Speed Control of Induction Motor Drives Based on Combining Slime Mould Optimization Algorithm and Sliding Mode Theory

This study addresses the speed control problem of an induction motor (IM) under the field-oriented control (FOC) architecture by proposing a robust controller design that combines the slime mould algorithm (SMA) with sliding mode theory (SMT). Distinct from traditional controller designs with fixed gains, the proposed theory defines the ranges of three gain parameters of the exponential reaching law sliding mode controller—namely, the sliding mode dynamic trajectory control gain, the exponential reaching gain, and the constant speed reaching gain—as the search space for the SMA. An adaptive fitness function is constructed using speed error and the rate of change of speed error to continuously evaluate and update these three gain parameters, thereby determining the optimal gains for the current state.
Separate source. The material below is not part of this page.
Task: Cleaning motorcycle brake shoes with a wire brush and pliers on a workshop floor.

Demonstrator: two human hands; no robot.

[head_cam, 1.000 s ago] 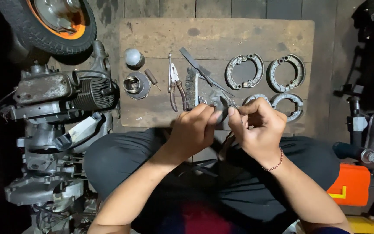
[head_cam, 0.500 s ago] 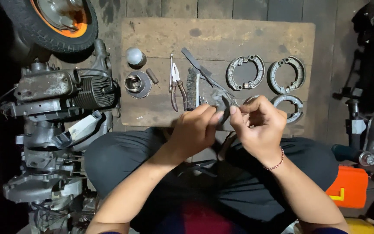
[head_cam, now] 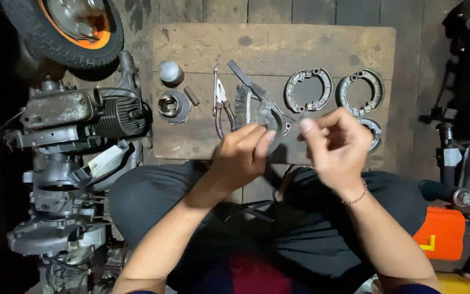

This method allows the system to increase gain values to accelerate reaching when far from the sliding surface, and reduce gains to suppress chattering and minimize overshoot when approaching the sliding surface. Finally, Matlab/Simulink simulation software is used to simulate the proposed robust controller applied to an IM drive system. Its performance is compared with three other controllers: constant speed reaching law, exponential reaching law, and zebra optimization algorithm (ZOA) combined with exponential reaching law. Simulation results confirm that the proposed novel controller demonstrates control performance superior to the other three controllers in both speed command tracking and load regulation response.